Exactly as written, output the lines below starting from the first and ending with the line that contains "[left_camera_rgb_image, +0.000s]"; omit pictures.

START GIVEN DATA

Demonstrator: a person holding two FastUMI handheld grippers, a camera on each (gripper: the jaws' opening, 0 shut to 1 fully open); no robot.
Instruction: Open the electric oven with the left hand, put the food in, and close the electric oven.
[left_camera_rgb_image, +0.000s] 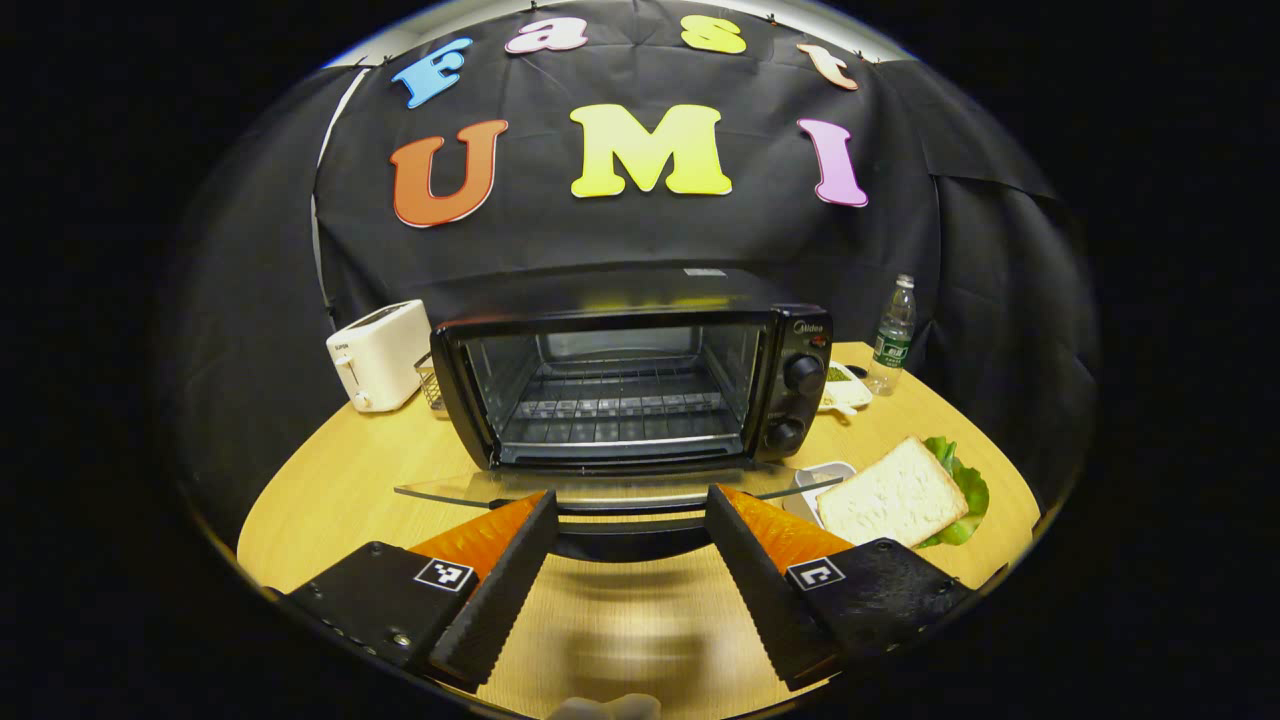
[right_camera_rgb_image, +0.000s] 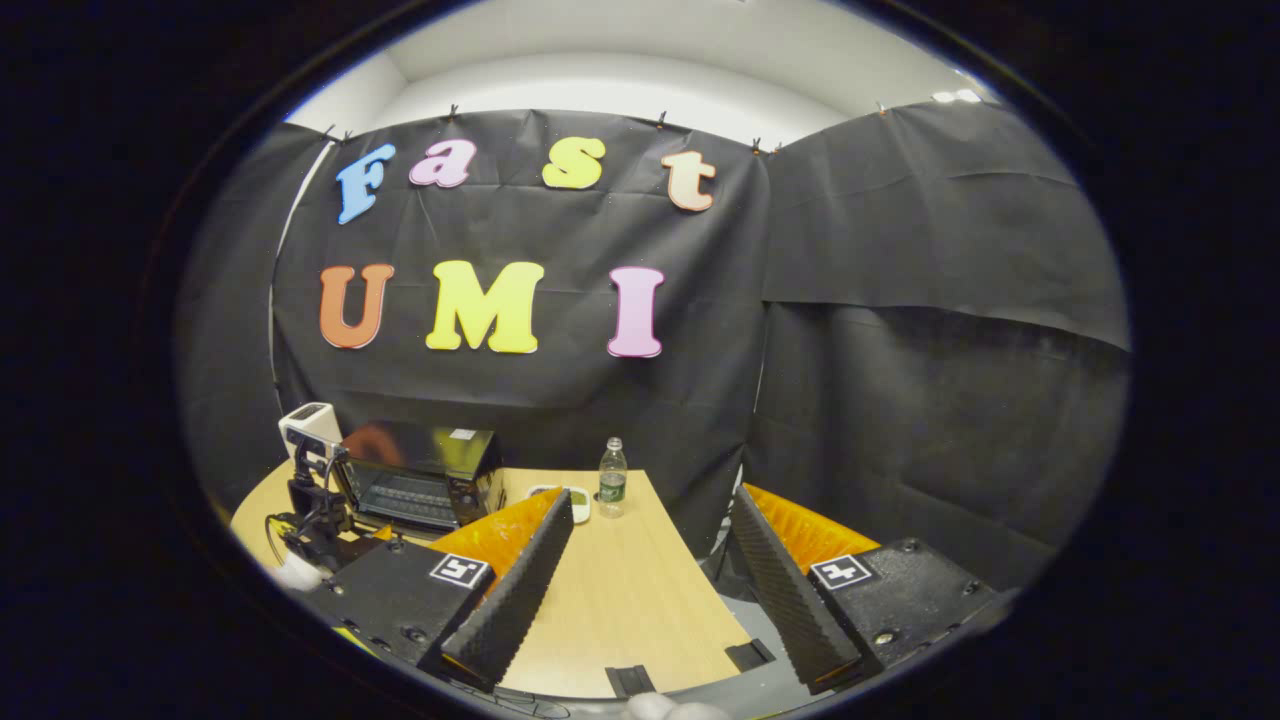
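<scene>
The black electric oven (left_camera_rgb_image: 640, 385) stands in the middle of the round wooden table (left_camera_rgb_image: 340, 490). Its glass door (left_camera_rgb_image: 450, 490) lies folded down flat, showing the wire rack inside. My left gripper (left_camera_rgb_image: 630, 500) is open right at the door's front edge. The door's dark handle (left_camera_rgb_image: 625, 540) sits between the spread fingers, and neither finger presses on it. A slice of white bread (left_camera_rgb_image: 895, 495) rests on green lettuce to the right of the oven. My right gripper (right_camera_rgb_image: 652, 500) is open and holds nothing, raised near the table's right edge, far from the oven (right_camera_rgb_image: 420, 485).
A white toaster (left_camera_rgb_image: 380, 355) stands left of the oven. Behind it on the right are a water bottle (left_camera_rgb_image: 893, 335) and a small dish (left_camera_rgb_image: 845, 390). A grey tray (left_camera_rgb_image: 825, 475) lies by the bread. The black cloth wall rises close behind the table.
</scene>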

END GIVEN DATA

◆ ANSWER:
Demonstrator: a person holding two FastUMI handheld grippers, a camera on each (gripper: the jaws' opening, 0 shut to 1 fully open); no robot.
Instruction: Open the electric oven with the left hand, put the food in, and close the electric oven.
[left_camera_rgb_image, +0.000s] 

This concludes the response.